In this, the first of a two-part interview, Allison discusses the reasons for ERP's comeback, cloud-based ERP and other topics. In part two, to be published later this week, he shares advice for organizations considering ERP investments.


All: For a while it seemed no one was talking about ERP, but now we seem to be hearing a lot more about it again. Were people just preoccupied with other technologies?

Allison: There were fewer ERP implementations going on. Compared to where we were three or four years ago, there are still fewer. The best indicator of that is fewer ERP license sales. They are down pretty significantly, especially for the big vendors like SAP and Oracle. That's pretty closely correlated to the world economic environment. This stuff is pretty expensive. When the economy slows down and earnings slow down, organizations tend to defer these big capex projects.

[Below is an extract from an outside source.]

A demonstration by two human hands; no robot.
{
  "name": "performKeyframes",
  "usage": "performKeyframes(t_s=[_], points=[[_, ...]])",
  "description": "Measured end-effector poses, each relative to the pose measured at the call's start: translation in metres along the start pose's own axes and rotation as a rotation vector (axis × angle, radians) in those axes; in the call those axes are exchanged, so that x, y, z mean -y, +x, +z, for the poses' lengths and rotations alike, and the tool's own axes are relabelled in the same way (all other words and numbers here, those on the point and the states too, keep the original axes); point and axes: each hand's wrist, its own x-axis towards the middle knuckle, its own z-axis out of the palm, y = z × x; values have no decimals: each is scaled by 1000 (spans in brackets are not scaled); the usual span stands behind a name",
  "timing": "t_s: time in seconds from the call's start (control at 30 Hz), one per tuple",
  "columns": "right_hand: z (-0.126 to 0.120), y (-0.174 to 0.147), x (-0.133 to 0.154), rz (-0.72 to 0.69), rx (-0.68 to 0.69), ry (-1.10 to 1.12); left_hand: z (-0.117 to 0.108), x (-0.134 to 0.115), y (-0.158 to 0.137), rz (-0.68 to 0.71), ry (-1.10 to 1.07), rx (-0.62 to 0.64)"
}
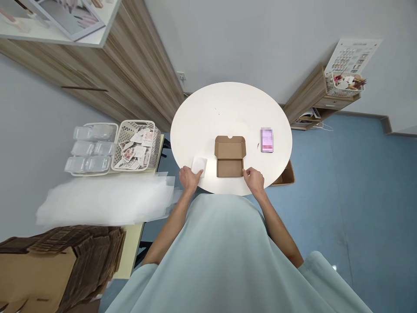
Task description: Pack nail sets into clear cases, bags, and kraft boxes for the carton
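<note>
In front of me an open brown cardboard box (230, 168) lies on the round white table (228, 104), its lid folded back away from me. My right hand (254, 180) pinches the box at its near right side, thumb and finger on the edge. To the left of the box, my left hand (190, 178) grips a small, flat white square (199, 166) by its near left part, thumb on top. What the white square is made of I cannot make out. Part of it is hidden under the fingers.
A phone (266, 140) lies right of the box. On a side table at left are a basket of small packets (135, 145), a basket of clear plastic cases (91, 148), white translucent sheets (107, 200) and stacked flat cardboard (65, 265). Another carton (286, 174) stands below the table's right edge.
</note>
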Motion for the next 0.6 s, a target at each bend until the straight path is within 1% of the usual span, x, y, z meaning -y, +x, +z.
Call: performKeyframes(t_s=[0.13, 0.27, 0.3, 0.37, 0.47, 0.53, 0.6], points=[[-7, 0, 1, -19, -26, 28, -1, -1, 3, 11, -172, 26], [-17, 4, 4, -50, -47, 93, -11, -5, 7, 17, -405, 33], [-21, 5, 6, -78, -60, 133, -15, -7, 8, 40, -478, 36], [-29, 7, 10, -184, -101, 247, -24, -14, 9, 126, -627, 57], [-42, 11, 21, -402, -127, 434, -36, -32, 6, 309, -782, 165], [-49, 13, 29, -512, -74, 496, -43, -48, 1, 410, -799, 292], [-54, 16, 36, -562, 19, 490, -47, -65, -5, 473, -750, 415]])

It's amazing that once again we've predicted the end of big ERP. Those predictions started about a year ago. But ERP is continuing to reinvent itself, and we're starting to see it come back. Think of the big bang theory. Mostly you'd start with something like HR. If you got around to supply chain and those sorts of things, it was five or six years after you started your ERP project journey. Everyone was afraid of that big bang option in terms of go-lives. Now implementations are accelerating. Hourly rates are going down due to global labor arbitrage. And the products are getting better and safer to implement.


Not only is big ERP not dead, it's getting bigger. The dollars spent aren't necessarily getting bigger, but scopes are getting bigger because you get more for your money. The boundaries of ERP are expanding. The things we considered nice-to-haves a few years ago are now commonly included in scopes because people can afford them and the industry is getting better at implementing bigger scopes.

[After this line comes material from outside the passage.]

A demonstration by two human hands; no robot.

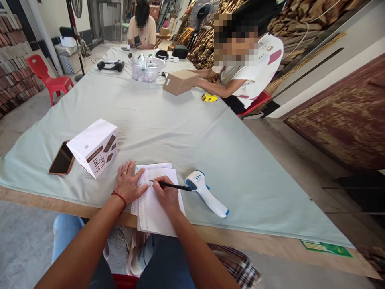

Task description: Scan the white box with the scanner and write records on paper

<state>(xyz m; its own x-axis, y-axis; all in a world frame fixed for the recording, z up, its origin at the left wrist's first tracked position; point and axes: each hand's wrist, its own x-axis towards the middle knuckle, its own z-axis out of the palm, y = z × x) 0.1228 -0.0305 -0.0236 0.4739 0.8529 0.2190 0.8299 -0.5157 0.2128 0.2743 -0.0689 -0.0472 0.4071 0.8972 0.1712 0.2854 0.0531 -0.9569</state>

All: Are those bigger scopes a good thing or a bad thing?

Allison: We're seeing dramatic reductions in time to benefit. The R in ROI not only is more certain but it shows up sooner. In addition, we're seeing big line-of-business and even category shifts. We weren't even talking about mobility two years ago. Now in the jobs Deloitte is looking at, mobility is becoming almost a standard part of scope because it's now doable and affordable.

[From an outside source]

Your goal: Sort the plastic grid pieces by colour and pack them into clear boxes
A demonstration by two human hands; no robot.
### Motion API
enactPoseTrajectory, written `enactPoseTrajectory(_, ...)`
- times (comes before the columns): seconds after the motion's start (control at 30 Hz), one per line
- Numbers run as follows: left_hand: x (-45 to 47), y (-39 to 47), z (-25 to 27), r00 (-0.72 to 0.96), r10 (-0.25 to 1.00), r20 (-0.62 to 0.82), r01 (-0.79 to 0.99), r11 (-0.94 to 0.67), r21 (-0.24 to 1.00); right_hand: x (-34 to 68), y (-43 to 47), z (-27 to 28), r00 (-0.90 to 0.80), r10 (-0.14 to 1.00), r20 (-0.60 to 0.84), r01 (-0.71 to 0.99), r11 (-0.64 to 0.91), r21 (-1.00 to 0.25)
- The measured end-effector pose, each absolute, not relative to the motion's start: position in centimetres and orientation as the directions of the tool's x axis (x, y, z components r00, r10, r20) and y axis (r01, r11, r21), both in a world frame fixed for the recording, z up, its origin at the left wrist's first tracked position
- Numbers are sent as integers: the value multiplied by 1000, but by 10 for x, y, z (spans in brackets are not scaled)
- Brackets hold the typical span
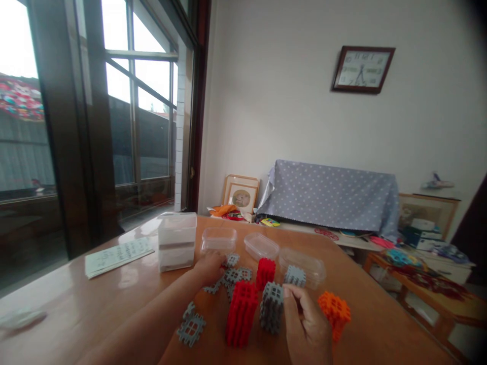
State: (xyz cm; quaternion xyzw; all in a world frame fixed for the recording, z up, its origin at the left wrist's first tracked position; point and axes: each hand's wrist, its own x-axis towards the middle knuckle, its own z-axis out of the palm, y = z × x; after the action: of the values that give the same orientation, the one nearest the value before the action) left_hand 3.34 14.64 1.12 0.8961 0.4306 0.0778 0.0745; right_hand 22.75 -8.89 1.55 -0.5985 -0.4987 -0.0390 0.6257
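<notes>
Head view showed stacking that seemed well along: a tall red stack of notched plastic squares (241,314), a shorter red plastic stack (265,274), a dark grey plastic stack (271,310) and an orange plastic stack (335,309) stood on the glossy brown table (376,314). Flat grey plastic pieces (239,275) lay loose, apparently not yet stacked. The left hand (209,267) was beside these, its grip hidden; the right hand (307,322) had fingertips at the dark grey plastic stack's edge, whether pinching, I could not tell.

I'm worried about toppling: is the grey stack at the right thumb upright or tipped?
Upright: the grey stack stands on the table, its windowed top facing up.
</notes>
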Motion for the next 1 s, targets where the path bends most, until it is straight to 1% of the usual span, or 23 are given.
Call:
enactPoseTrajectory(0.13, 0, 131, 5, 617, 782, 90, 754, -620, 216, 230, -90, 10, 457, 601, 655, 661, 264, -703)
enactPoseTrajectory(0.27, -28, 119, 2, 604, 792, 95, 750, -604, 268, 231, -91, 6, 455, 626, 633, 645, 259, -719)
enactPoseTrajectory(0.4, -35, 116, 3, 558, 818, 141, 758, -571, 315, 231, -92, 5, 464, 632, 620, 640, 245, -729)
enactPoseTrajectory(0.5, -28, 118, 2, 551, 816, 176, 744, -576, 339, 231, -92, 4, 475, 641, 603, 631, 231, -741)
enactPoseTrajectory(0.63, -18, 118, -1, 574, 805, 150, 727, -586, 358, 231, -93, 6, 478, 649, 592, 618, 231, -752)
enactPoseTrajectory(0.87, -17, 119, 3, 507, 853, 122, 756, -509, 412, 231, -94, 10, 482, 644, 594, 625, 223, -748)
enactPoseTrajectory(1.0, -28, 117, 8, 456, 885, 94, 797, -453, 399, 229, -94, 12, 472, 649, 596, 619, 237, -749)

Over the past few years we've made strides in business intelligence and analytics that are now available to a mobile device. When we were in the downturn, people were spending smaller amounts in a tactical way. A common answer was to buy some analytics capabilities to help make organizations more nimble in the face of a choppy economy. As a result, we made big strides in the BI category the past few years. A natural extension of that is how do we make this information more real-time and almost ubiquitous. That is why mobility is such a hot topic. We now have relevant data to send to those mobile devices.